AvePoint CEO TJ Jiang: Innovation Through Collaboration
Nov 3, 2016 3:52 PM PT
Tianyi "TJ" Jiang is the CEO of AvePoint.
In this exclusive interview, CRM Buyer discusses with Jiang the future of information.
CRM Buyer: What are some trends that you've noticed in CRM?
TJ Jiang: The trends we see are part of the whole movement toward digitization of the workforce. We see much more integration and automation in the CRM space. We've been working, for instance, to digitize a social welfare organization, where caseworkers will go in the field to service underprivileged children. They interview the kids and talk with the foster guardians.
Historically, it's all been paper-based, and a caseworker would fill out paper forms and input the data. Now, before they walk into the conversation, they already have the case history, and as they interview, that data is sent in real time.

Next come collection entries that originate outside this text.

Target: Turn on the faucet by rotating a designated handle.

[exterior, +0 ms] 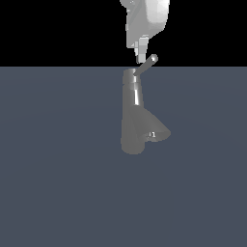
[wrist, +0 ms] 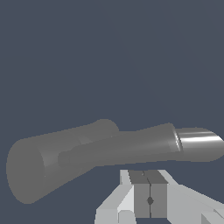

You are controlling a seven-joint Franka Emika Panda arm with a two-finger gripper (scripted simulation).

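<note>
The grey faucet [exterior: 131, 120] stands upright in the middle of the exterior view. Its cone-shaped spout [exterior: 155, 129] points toward the exterior view's right and carries a small white mark. The handle [exterior: 146, 65], a thin rod, rises slantwise from the cap at the top. My gripper [exterior: 141, 55] hangs just above the cap, right beside the rod's lower part. In the wrist view the handle [wrist: 131, 148] lies across the frame with a shiny tip, and the spout [wrist: 39, 166] lies below it. The gripper [wrist: 150, 194] is shut with nothing between its fingers. Whether it touches the rod I cannot tell.
A flat blue-grey floor [exterior: 58, 183] spreads around the faucet. The white arm [exterior: 147, 19] comes down from above.
</note>
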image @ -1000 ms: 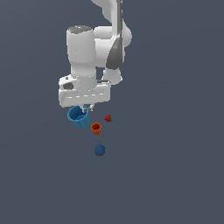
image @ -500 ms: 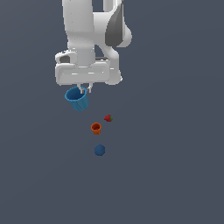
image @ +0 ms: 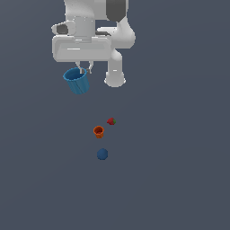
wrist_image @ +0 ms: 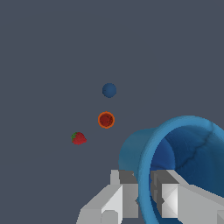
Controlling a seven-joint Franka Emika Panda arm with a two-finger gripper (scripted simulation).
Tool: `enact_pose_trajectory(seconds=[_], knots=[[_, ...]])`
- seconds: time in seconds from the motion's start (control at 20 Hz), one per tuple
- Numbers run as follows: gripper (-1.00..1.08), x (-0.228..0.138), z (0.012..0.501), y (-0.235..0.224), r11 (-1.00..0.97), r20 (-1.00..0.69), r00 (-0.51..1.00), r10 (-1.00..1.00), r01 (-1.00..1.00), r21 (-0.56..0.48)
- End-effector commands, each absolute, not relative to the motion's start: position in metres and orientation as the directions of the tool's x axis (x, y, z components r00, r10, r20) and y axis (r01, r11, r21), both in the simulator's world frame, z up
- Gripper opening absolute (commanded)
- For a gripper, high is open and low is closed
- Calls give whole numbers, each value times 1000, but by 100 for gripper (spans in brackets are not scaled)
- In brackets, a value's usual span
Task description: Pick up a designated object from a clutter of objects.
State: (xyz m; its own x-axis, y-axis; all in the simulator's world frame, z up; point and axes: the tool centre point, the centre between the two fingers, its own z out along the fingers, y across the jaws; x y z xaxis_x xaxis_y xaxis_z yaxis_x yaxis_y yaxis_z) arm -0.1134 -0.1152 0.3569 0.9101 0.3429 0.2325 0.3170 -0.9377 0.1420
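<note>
Fingers of your end effector are clamped on the rim of the bright blue tapered cup with the lighter blue rim, one finger outside the wall and one inside the mouth, as the wrist view shows where the lighter rim passes between the two grey fingers. You have the cup hanging just under the white arm's wide hand body, tilted so that its open mouth leans toward the exterior view's left and its narrower base points down and to the exterior view's right. It is well apart from the three small items on the flat grey worktop. Those three lie close together lower in the exterior view: the small orange cup sits upright with its mouth open upward, the tiny red strawberry-like piece with a green cap is just beside it toward the exterior view's right, and the small dark blue ball rests near the orange cup on its other side. None of the three touches another.
</note>
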Motion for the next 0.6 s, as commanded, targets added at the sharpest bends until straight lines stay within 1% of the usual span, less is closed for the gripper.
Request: enact_pose_trajectory(seconds=[0.0,0.3,0.55], knots=[[-100,-125,374,-116,-938,234,910,343,317,143],[-100,-146,403,-118,-938,234,910,343,317,144],[-100,-155,418,-120,-938,234,910,343,316,144]])
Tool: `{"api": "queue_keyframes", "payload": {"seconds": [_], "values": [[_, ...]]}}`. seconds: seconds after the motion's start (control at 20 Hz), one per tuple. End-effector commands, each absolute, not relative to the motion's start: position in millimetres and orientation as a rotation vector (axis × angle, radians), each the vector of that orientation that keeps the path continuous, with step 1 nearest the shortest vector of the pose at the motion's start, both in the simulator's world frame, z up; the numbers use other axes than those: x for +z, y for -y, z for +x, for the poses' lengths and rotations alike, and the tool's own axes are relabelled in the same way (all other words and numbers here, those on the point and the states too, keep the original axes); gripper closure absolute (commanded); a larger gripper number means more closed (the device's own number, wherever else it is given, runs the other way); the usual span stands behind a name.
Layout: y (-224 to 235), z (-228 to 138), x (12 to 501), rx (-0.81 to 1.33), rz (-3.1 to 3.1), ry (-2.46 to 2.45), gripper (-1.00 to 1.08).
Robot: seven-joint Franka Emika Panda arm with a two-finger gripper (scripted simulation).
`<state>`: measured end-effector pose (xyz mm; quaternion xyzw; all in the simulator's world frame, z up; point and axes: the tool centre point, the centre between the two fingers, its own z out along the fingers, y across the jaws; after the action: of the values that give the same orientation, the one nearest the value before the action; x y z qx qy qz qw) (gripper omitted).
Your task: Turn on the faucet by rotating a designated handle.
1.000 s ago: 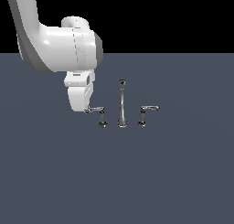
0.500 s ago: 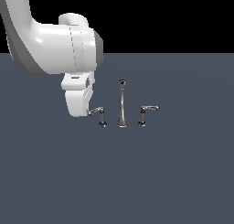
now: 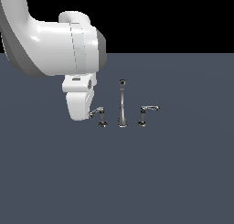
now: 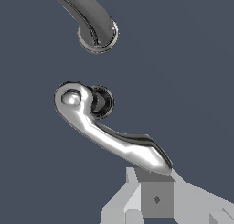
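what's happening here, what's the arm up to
A white Panda arm is working on a small chrome faucet set on a dark flat surface: a tall spout with a short lever on each side. The gripper is down at the tip of the handle on the exterior view's left. In the wrist view the lever's free end sits right at the gripper, seemingly touching it. Whether the fingers are open or shut cannot be told. The other lever is untouched.
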<state>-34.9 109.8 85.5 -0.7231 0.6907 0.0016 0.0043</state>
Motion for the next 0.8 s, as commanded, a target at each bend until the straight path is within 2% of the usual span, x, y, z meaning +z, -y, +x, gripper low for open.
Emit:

If the child is transferred to another school, all of their information follows them. It's an expansion from traditional sales to social welfare. It's cradle-to-grave case management -- providing social goods, whether it's schooling, education, assistance or job training.

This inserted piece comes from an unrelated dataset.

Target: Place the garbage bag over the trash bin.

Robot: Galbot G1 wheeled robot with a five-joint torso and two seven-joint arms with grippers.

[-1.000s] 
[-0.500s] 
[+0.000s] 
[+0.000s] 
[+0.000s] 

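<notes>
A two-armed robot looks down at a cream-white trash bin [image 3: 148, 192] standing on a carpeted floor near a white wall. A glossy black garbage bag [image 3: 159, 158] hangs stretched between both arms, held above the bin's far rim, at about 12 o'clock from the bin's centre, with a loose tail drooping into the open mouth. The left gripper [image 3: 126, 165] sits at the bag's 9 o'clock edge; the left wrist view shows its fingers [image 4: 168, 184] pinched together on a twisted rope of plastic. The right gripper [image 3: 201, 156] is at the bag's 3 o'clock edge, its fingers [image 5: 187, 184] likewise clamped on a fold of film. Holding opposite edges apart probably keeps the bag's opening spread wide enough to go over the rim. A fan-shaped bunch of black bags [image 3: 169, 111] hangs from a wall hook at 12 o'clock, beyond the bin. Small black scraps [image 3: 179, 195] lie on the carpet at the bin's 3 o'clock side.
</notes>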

CRM Buyer: How can businesses make sense of all the data they acquire?
Jiang: Organizations need to hire business intelligence analysts and data scientists who understand the business and the data. You have to make sure that the data is clean, that it makes sense. Ultimately, you have to take the lens of industry, and then use that lens to tease out the data and make it useful and predictive.
Still, it's a combination. I have yet to see any system that can be totally automated. There's no such thing. There are always consultants who have to look at the data, look for patterns, glean useful things, and then feed them back into the system. Once you have your data set up, you can crunch and compute like never before, much more real-time.
When I was doing my degree on data mining, we would do distributed computing, and we didn't have the cloud. That's really something that we can take advantage of today. We can build these solutions faster than ever before because of the cloud, but you have to make sure that it's not trash-in and trash-out. Someone is needed who understands the business and can analyze the data.
CRM Buyer: In what ways is the sharing of information important to effective CRM?
Jiang:. It's vitally important. It's all about innovation through collaboration. There's that real-time aspect of it, with social collaboration, project collaboration, and the co-authoring of documents. There are a lot of products that encourage not only sharing with the right security, but also collaboration.
If you can get the right set of people on the table, you can have better success through collaboration. There's always a balance. There's so much more data. You also have a lot more telemetry data, so many more people are using the applications and feeding data back in. Now that you have so much data, it's important to have effective tagging of that data, because you want to give the right people access to that data.
One of the powers of collaboration is to look at what you're working on and to recommend new documents. This document you're working on, for instance, might look like another proposal that someone else has worked on. That's a useful feature. However, many companies turn this off, because they're afraid of people knowing what their C-level executives are working on.
A lot of times, because we live in this very collaborative environment, people's jobs change frequently, and the security is not keeping up with reality. The type of document access becomes quite a problem. With the cloud, enterprises are looking at ways to have the proper control over what people can access.
In Germany, companies have no right to track what a person is talking about, even on a company's network. When you have something like that and you do analytics, you have to do some anonymization to protect security.
CRM Buyer: What's in the future for CRM and XRM? How do you see the field evolving and changing?
Jiang: The future is limitless. We've been working with the Institute for Migration, for instance, by helping their Asia headquarters create the first cloud-funded program for sex workers who are rescued and repatriated. That's XRM.
It's a cloud CRM system, and at the end of the day, there are all sorts of problems you can apply it to -- not just sales problems. Now the Institute of Migration is investing more funding. They want to increase the number of people they help, and every year the number increases. Once people start realizing how cloud technology can be implemented, the possibilities are limitless.